La famille Bouisset reconstituant les affiches de sa célébrité |
La maison Menier fut la première en France à renoncer au groupement serré à une époque où le lancement d’un produit nécessitait une démonstration par le texte dont cette affiche est dépourvue. Il y avait avant cette affiche des compositions très artistiques mais avec trop de personnages, trop de couleurs et souvent trop de texte. Ils furent les premiers en France à personnaliser un produit au point que le dessin du personnage seul, sans le secours du texte, suffit à l’évoquer
Ces publicités placardent les murs de
toutes les communes de France, soit sur des affiches collées sur zinc, des
tôles lithographiées, des plaques émaillées, avec le slogan « CHOCOLAT
MENIER » en blanc sur fond bleu. La
réclame sur le mur est certainement une de ces tôles lithographiées et il y
a trois de ces plaques émaillées sur cette carte postale. Cela prouve à
quel point Menier avait investi dans la
publicité
On trouve en 2012 dans les rayons de distribution alimentaire des tablettes de chocolat Menier (sans publicité de notre part) |
Pendant plus de 150 ans, les Menier, ont été présents dans la vie économique, politique, sociale et ont régné sur Noisiel (Seine et Marne) où était « la première chocolaterie du monde » ainsi qualifiée à l’exposition universelle de Chicago et ont dominé l'industrie chocolatière en France et dans le monde.
Nestlé a racheté
la marque en 1988 et commercialise des tablettes de chocolat pâtissier sous ce
nom en utilisant toujours la petite fille. Cent vingt ans après sa création,
cette image représente toujours la marque. Une belle réussite publicitaire !
LES PERSONNAGES (suite)
Madame Lesueur fut veuve en 1905. Serait-elle habillée de couleur claire si elle était en
deuil ?
Autrefois, en France, la durée du deuil était généralement
fixée, pour les conjoints, à un an pour le veuf et à deux ans pour la veuve.
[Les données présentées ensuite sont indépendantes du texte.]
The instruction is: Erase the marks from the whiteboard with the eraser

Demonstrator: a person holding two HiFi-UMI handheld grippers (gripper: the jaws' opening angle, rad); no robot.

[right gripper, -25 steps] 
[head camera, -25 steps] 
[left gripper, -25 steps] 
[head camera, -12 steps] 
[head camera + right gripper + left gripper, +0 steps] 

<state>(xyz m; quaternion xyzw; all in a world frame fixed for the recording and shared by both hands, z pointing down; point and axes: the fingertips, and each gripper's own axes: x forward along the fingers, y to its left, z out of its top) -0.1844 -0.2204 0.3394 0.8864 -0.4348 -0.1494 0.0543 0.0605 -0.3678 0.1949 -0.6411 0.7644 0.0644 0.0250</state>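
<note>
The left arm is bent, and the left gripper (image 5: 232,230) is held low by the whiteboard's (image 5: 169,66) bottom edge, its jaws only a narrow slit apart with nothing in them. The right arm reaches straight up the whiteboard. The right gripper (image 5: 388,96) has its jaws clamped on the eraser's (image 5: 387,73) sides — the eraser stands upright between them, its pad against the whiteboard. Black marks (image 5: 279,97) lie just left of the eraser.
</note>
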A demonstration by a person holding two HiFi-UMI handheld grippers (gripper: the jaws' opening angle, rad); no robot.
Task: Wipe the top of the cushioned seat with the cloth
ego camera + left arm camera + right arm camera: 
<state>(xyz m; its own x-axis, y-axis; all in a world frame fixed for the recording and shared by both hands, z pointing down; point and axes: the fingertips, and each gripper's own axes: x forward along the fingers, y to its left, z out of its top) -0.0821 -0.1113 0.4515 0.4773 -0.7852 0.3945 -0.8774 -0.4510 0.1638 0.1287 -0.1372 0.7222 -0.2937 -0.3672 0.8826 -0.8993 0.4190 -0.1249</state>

Pendant la période dite de « grand deuil » et qui durait généralement
une année, la veuve ne devait porter que des vêtements de couleur noire. Elle
pouvait revêtir ensuite du violet, du mauve ou du gris et ce, jusqu'au terme du
deuil. C'est ce qu'on appelait la période de « demi deuil ». Les
autres membres de la famille devaient porter des vêtements de couleur sombre et
fixer un ruban noir autour de leur chapeau ou autour du bras (un brassard
noir).
Pour conclure, il
n’est pas possible de dater cette carte postale avec précision mais elle ne
peut être antérieure à 1905. Mais grâce à elle, nous espérons vous avoir fait
découvrir un illustrateur méconnu et la saga du chocolat Menier.